── SUPPLIED ENTRIES ──

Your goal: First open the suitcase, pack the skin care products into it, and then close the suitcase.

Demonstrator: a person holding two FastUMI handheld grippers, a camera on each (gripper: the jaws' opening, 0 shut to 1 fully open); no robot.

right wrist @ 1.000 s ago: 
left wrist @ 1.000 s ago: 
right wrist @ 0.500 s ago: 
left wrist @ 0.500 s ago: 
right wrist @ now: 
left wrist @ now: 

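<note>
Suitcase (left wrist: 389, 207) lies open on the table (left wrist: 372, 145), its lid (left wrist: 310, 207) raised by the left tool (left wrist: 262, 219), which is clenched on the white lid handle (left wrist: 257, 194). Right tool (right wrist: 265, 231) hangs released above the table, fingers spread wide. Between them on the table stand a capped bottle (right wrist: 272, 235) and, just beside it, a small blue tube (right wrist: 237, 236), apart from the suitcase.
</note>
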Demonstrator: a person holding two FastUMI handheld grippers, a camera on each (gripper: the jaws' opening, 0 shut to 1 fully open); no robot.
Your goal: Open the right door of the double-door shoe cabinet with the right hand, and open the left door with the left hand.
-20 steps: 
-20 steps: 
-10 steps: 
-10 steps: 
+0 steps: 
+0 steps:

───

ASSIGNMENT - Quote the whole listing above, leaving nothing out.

SOLUTION TO THIS TASK -
Your goal: First open the suitcase, pack the skin care products into it, and then close the suitcase.

Demonstrator: a person holding two FastUMI handheld grippers, a camera on each (gripper: the jaws' opening, 0 shut to 1 fully open); no robot.

right wrist @ 1.000 s ago: 
left wrist @ 1.000 s ago: 
right wrist @ 0.500 s ago: 
left wrist @ 0.500 s ago: 
right wrist @ now: 
left wrist @ now: 

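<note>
Suitcase (left wrist: 389, 207) lies open on the table (left wrist: 372, 145), its lid (left wrist: 310, 207) raised by the left tool (left wrist: 262, 219), which is clenched on the white lid handle (left wrist: 257, 194). Right tool (right wrist: 265, 231) hangs released above the table, fingers spread wide. Between them on the table stand a capped bottle (right wrist: 272, 235) and, just beside it, a small blue tube (right wrist: 237, 236), apart from the suitcase.
</note>
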Demonstrator: a person holding two FastUMI handheld grippers, a camera on each (gripper: the jaws' opening, 0 shut to 1 fully open); no robot.
Your goal: Open the right door of the double-door shoe cabinet with the right hand, and open the left door with the left hand.
-20 steps: 
-20 steps: 
-10 steps: 
-10 steps: 
+0 steps: 
+0 steps:

That completes the answer, and no more is expected.